The government of India also recently issued Electricity (Rights of Consumers) Rules, notified on 31 December 2020, that allow prosumers (according to the rules, these are consumers that while consuming electricity from the grid can also inject electricity into the grid using the same point of supply), to set up net metering for rooftop solar projects of capacity 500 kilowatts or the sanctioned limit (whichever is lower) and gross metering for rooftop project with capacity above 500 kilowatts.

Climate change

What impact will government policy on climate change have on the types of resources that are used to meet electricity demand and on the cost and amount of power that is consumed?

India has ratified the United Nations Framework Convention on Climate Change and the Kyoto Protocol (but with no binding obligations) to reduce its greenhouse gas emissions. Consequently, the government of India launched the National Action Plan on Climate Change (NAPCC), under which major initiatives such as the NSM have been introduced, and the Wind Energy Mission and Waste to Energy Mission are proposed. Additionally, sharing of Clean Development Mechanism benefits (between the developer and the consumer, usually a state-owned distribution utility) is present across most states. India has also ratified the Paris agreement. The Paris agreement requires its signatories to devise a national plan to limit global temperature rise, and as part of its plan, India has set a goal of producing 40 per cent of its electricity with non-fossil fuel sources by 2030.

The government of India, under the NAPCC, formulated a National Mission for Enhanced Energy Efficiency (NMEEE), among other such policy measures. The NMEE comprises four initiatives, namely:

  • Perform Achieve Trade (PAT);
  • the Energy Efficiency Financing Platform (EEFP);
  • Market Transformation for Energy Efficiency (MTEE); and
  • the Framework for Energy Efficient Economic Development (FEEED).


PAT aims to reduce energy consumption in specific energy intensive industries with the issuance of tradable energy savings certificates (ESC) to those participants who achieved their saving targets. In PAT cycle I, which ended in 2015, 38,50,000 ESCs were issued. PAT cycle VI commenced on 1 April 2020, under which 135 designated consumers from six sectors are participating.

Another measure taken by the government of India was the Street Lighting National Programme, which started in 2015 and is aimed at replacing India’s 14 million conventional streetlamps with smart light-emitting diode (LED) variants by 2019. By January 2020, the programme installed 10.3 million smart LED streetlights. The government of India also launched the Unnat Jyoti by Affordable LEDs for All scheme, intending to distribute 770 million LEDs across India by March 2019. To date, roughly 360 million such LEDs have been distributed. Both these policies are examples of the government of India’s initiatives to make India energy efficient.

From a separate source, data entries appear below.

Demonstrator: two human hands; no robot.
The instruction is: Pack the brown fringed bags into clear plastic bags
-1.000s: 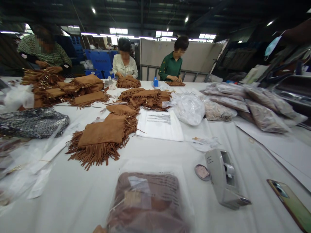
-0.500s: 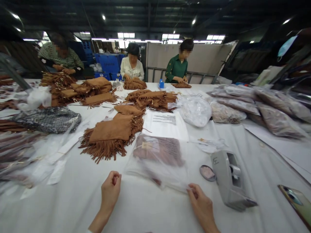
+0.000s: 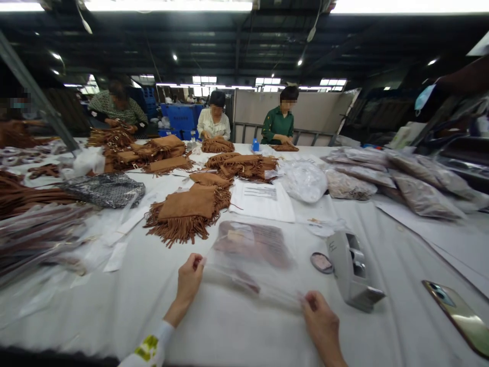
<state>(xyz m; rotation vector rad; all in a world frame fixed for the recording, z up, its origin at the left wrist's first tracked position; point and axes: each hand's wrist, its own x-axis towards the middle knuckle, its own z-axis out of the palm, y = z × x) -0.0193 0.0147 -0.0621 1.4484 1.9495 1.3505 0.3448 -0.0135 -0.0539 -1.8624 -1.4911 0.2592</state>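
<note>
A clear plastic bag (image 3: 252, 250) with a folded brown item inside lies on the white table in front of me. My left hand (image 3: 191, 275) pinches the bag's near left corner. At its near right corner, the fingers of my right hand (image 3: 320, 318) are closed on the plastic. Beyond the bag sits a stack of white printed bags (image 3: 263, 201). Brown fringed suede pieces (image 3: 191, 204) are piled to the left of that stack.
Right of the bag stand a grey tape dispenser (image 3: 353, 270) and a small round dish (image 3: 321, 262). A phone (image 3: 458, 316) lies at the far right. Filled bags (image 3: 424, 193) are heaped at the back right. Several people work across the table.
The view has tilted up and shifted. My left hand, earlier beside the bag with curled fingers, now holds its left corner. The near edge of the bag is drawn out between both hands.
</note>
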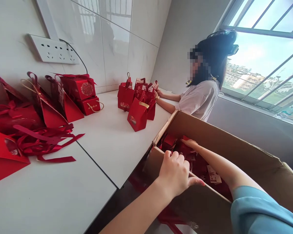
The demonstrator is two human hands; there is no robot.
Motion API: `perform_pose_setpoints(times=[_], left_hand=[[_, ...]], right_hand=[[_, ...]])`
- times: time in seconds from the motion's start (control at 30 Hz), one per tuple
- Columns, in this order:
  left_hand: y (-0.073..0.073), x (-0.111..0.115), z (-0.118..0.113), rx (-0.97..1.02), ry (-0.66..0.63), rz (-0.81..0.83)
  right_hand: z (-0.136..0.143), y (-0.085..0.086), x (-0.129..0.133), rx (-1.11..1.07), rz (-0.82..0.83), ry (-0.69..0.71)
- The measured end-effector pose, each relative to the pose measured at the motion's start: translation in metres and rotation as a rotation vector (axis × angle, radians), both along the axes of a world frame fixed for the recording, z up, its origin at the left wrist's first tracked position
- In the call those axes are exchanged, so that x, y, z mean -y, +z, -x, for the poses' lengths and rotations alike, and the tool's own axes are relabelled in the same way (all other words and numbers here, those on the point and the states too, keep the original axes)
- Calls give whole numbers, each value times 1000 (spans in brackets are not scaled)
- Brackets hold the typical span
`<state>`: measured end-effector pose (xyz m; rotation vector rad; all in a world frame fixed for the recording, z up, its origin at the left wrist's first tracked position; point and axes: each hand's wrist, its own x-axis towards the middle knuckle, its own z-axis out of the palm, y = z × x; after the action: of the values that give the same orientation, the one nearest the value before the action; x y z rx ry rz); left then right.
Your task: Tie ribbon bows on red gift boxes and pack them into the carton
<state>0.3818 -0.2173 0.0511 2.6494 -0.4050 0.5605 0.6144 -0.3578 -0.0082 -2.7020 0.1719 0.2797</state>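
Observation:
My left hand is closed over the near top edge of a large cardboard box, its thumb lying along the rim. My right hand reaches down inside the box, at the far left corner. Its fingers touch a red gift box among other red packages, and they are partly hidden, so I cannot tell if they grip it. A cream tag with red print lies on the packages below my right forearm.
Red gift boxes stand on the white table, before a person whose hands are at them. More red boxes and loose red ribbons lie left. A socket panel and a barred window are behind.

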Motion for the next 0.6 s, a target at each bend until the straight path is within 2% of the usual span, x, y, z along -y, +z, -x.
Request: perform_pose_setpoints(times=[0.13, 0.33, 0.47, 0.6], left_hand=[[0, 1, -1, -1, 10, -1], [2, 3, -2, -30, 7, -16], [3, 1, -1, -24, 6, -12], [2, 1, -1, -24, -6, -3]], right_hand=[[-4, -12, -17, -192, 33, -162], [0, -16, -24, -255, 57, -229], [7, -8, -24, -226, 21, -176], [32, 6, -21, -58, -135, 5]])
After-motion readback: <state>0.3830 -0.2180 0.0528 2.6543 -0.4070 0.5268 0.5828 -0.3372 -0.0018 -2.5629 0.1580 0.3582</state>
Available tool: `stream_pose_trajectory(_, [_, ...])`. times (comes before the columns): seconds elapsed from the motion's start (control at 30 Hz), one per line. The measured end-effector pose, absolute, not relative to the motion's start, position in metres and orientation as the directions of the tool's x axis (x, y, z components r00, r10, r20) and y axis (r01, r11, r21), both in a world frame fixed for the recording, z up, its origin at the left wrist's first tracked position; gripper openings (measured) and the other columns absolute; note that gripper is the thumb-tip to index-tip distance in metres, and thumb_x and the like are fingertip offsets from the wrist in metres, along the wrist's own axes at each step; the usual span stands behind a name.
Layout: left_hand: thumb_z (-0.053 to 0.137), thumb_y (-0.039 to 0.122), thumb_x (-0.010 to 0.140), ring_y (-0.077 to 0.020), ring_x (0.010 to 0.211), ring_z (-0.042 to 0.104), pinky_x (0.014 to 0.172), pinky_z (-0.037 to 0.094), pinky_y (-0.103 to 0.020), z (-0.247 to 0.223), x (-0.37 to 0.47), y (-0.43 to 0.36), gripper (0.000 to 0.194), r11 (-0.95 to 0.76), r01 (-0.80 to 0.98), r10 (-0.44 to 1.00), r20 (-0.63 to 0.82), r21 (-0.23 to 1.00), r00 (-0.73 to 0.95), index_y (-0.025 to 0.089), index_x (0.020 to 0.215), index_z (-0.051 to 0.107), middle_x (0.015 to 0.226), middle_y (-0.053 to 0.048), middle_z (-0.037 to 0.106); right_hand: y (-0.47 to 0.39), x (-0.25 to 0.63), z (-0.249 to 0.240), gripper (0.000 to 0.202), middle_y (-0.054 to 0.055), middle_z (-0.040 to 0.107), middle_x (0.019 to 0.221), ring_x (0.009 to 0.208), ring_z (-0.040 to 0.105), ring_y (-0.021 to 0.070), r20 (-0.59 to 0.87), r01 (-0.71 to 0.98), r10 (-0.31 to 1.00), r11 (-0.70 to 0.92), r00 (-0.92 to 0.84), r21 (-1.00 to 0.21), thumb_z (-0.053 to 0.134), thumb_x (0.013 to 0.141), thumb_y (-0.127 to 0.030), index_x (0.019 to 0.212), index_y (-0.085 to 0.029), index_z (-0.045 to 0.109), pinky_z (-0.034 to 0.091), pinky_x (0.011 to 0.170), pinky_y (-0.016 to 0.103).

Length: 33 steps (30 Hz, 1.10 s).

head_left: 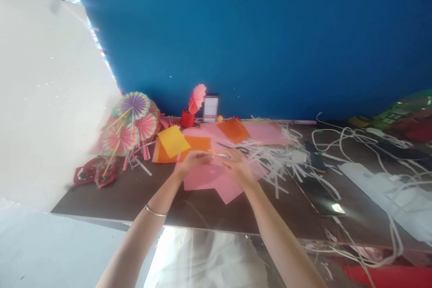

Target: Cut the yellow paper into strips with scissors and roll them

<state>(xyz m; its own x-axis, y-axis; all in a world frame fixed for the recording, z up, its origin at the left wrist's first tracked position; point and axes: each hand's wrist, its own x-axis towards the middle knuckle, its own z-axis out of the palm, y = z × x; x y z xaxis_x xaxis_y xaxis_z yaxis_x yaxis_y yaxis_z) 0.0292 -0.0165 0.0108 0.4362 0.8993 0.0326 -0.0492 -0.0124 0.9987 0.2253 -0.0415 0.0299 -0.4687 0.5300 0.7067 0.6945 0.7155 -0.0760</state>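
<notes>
Over the middle of the table, my left hand and my right hand face each other with fingers closed in a pinch. Between the fingertips is a small yellow-and-white strip, apparently paper; its exact shape is too small to make out. Below the hands lie pink paper sheets. A yellow paper square rests on orange paper left of my hands. Just beyond my right hand are scissors, partly hidden by the hand and white paper strips.
Folded paper fans crowd the left end, near a red bundle. A red pot and a phone-like screen stand by the blue wall. On the right lie a dark phone and tangled white cables.
</notes>
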Motion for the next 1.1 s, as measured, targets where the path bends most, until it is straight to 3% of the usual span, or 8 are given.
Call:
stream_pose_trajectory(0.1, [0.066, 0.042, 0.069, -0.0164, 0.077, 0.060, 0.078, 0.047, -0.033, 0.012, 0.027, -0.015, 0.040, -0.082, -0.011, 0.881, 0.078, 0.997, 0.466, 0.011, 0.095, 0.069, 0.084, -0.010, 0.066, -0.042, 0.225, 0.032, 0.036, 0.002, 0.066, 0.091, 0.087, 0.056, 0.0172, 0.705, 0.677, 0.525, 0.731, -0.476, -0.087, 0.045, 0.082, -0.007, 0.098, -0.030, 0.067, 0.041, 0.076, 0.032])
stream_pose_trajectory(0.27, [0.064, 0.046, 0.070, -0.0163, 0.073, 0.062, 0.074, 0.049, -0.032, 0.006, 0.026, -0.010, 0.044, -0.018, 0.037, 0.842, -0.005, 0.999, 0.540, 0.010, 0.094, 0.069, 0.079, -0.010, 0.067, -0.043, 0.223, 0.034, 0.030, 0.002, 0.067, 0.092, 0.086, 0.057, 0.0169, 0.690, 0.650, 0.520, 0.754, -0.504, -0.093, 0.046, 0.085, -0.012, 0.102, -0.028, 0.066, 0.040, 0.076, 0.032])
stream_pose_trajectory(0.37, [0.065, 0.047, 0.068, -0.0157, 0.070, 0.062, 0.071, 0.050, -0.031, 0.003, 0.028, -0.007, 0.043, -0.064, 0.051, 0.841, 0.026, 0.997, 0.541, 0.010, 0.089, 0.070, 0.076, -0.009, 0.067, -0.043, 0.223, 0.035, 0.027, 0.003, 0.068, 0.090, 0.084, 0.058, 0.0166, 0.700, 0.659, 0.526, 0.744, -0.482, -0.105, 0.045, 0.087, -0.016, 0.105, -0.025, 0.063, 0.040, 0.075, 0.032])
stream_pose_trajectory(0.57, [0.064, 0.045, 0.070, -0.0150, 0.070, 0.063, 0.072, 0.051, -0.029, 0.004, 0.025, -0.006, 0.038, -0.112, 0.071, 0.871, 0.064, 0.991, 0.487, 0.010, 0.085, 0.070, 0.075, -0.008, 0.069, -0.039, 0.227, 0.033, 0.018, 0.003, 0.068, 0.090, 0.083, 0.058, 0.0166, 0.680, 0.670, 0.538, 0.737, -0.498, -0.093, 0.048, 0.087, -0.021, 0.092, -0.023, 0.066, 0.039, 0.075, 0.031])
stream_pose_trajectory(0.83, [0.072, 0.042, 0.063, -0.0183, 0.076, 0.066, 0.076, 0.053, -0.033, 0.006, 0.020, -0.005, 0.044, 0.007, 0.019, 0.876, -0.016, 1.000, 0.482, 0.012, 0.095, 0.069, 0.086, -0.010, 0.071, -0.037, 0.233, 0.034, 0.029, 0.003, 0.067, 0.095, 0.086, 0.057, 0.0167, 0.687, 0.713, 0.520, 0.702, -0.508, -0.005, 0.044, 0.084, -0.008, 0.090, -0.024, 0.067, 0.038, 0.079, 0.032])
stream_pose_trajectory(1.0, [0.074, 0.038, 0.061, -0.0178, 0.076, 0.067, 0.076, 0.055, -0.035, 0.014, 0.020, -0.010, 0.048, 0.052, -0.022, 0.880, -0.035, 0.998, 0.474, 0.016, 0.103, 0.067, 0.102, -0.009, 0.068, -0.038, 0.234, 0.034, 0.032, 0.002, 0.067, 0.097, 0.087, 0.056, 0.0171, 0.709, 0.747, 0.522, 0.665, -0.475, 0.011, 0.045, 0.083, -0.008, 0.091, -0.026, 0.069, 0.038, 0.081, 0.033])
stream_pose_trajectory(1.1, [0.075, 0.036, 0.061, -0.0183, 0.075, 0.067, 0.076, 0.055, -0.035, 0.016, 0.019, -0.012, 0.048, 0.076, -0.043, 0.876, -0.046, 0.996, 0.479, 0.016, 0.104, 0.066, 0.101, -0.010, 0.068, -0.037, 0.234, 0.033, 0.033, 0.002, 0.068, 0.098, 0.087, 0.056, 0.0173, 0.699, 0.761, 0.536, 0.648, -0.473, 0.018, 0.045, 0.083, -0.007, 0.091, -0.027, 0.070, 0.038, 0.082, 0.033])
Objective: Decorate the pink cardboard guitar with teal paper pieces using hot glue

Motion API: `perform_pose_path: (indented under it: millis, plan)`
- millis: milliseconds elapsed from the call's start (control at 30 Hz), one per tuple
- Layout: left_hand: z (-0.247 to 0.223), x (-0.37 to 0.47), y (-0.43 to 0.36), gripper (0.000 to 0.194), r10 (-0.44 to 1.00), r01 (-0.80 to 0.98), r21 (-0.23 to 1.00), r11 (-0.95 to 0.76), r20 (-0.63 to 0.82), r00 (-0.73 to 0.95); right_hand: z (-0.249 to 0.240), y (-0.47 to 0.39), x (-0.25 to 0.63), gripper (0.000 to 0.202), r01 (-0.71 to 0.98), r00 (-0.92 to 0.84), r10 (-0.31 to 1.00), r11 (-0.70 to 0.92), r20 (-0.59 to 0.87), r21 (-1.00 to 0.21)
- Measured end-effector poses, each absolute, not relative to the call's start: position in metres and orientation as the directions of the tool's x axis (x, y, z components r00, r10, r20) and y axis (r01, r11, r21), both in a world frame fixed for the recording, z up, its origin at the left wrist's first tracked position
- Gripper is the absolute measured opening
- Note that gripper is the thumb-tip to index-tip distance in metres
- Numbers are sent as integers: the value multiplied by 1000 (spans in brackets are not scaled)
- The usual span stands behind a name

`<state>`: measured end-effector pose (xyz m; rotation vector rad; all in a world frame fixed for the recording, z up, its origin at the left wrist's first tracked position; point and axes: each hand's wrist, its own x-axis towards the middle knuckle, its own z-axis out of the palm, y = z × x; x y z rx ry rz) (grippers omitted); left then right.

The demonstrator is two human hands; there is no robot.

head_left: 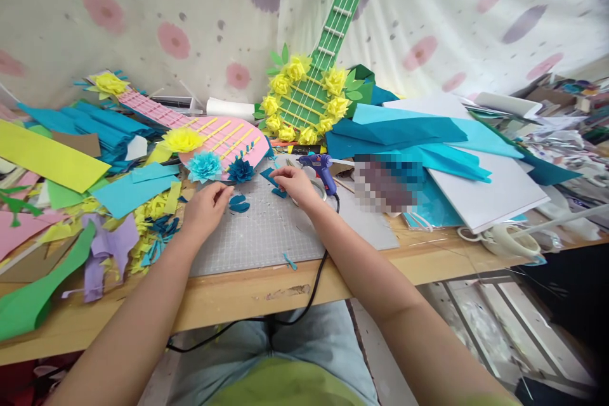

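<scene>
My right hand (297,185) is pinched over a small dark blue paper piece (269,174) above the grey cutting mat (266,241). More blue petals (239,203) lie on the mat between my hands. Close to the pink paper guitar (238,139), my left hand (207,206) has its fingertips together; whatever they may hold is too small to make out. A light blue paper flower (204,167), a dark blue one (241,170) and a yellow one (183,139) sit on the guitar's body. The purple glue gun (321,170) lies just beyond my right hand.
A green paper guitar (304,101) with yellow flowers leans against the curtain. Paper scraps (157,216) cover the left side. Blue paper sheets (399,130) and a white cup (511,240) are on the right. A black cable (316,285) hangs over the table's front edge.
</scene>
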<state>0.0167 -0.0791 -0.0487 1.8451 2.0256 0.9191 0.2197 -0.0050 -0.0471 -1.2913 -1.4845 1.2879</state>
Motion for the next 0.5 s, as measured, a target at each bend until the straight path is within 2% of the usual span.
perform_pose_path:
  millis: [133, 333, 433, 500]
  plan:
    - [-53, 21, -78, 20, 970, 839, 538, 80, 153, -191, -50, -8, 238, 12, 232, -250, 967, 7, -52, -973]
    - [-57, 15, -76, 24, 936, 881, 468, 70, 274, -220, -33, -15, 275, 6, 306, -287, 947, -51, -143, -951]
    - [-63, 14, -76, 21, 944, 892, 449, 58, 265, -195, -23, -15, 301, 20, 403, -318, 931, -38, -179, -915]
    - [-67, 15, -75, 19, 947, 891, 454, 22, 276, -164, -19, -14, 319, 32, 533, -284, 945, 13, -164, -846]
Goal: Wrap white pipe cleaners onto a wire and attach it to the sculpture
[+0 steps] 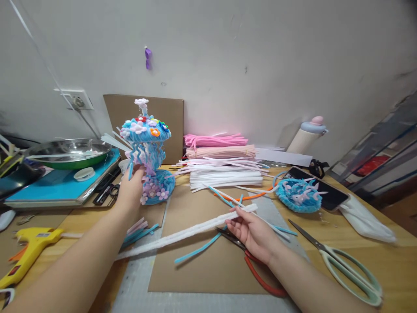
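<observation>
My left hand is closed around the middle of a blue pipe-cleaner ornament, its fingertips partly hidden. The ornament has a flower-covered domed top, curly hanging strands and a round blue base. Pinched between the fingers of my right hand is a bundle of long white pipe cleaners, slanting down to the left over the cardboard sheet. Red-handled scissors lie beneath that hand. A loose blue pipe cleaner rests beside them.
Pink and white pipe-cleaner stacks line the wall. To the right are green-handled scissors, a blue woven piece, a phone and a bottle. On the left are a yellow glue gun and a metal dish.
</observation>
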A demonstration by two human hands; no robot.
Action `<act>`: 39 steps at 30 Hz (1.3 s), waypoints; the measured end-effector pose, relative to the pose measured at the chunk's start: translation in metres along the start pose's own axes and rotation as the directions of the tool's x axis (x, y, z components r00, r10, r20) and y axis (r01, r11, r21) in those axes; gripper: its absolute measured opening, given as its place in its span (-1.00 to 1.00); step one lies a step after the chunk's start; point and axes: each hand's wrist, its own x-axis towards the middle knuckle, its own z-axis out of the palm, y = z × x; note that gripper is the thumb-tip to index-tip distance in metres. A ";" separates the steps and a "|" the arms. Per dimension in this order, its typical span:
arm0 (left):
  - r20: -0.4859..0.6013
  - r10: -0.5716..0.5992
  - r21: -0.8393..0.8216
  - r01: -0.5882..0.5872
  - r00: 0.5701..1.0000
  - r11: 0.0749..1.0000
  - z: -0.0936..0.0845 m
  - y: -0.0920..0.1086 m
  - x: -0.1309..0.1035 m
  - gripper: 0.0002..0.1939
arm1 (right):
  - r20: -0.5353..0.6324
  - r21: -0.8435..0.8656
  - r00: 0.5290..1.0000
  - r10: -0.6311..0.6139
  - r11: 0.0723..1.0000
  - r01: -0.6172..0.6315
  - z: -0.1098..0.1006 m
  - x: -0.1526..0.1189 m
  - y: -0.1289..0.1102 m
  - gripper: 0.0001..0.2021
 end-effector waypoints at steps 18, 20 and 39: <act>-0.701 -0.084 -0.061 0.057 0.708 0.996 -0.087 0.013 0.026 -0.56 | -0.037 0.032 0.999 -0.030 0.999 0.031 0.002 -0.004 -0.004 -0.82; -0.699 0.025 0.070 0.034 0.714 0.997 -0.085 0.014 0.011 -0.55 | -0.047 0.038 0.998 -0.038 0.999 0.040 0.002 -0.003 -0.004 -0.82; 0.166 -0.216 0.880 -0.046 0.962 0.472 0.002 -0.023 -0.015 0.13 | -0.012 0.008 0.999 -0.030 1.000 0.030 0.001 -0.002 0.000 -0.87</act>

To reduce the carbon footprint of thermal power generation, the Power Ministry has recently decided to set up a National Mission on the use of Biomass in coal-based thermal power plants. One of the objectives of the mission is to increase the level of co-firing from the present 5 per cent to higher levels to have a larger share of carbon-neutral power generation from thermal power plants.

However, owing to the effects of the covid-19 pandemic, and to mitigate it, the government has leaned towards supporting economic development. The Ministry of Environment has allowed companies operating in several industries (other than renewable energy generation projects that are categorised as white category and do not require the prior consent of the pollution board), to expand capacities based on a self-certification that such an expansion will not ‘increase the pollution load’. However, this may result in wrongful declarations being made by companies.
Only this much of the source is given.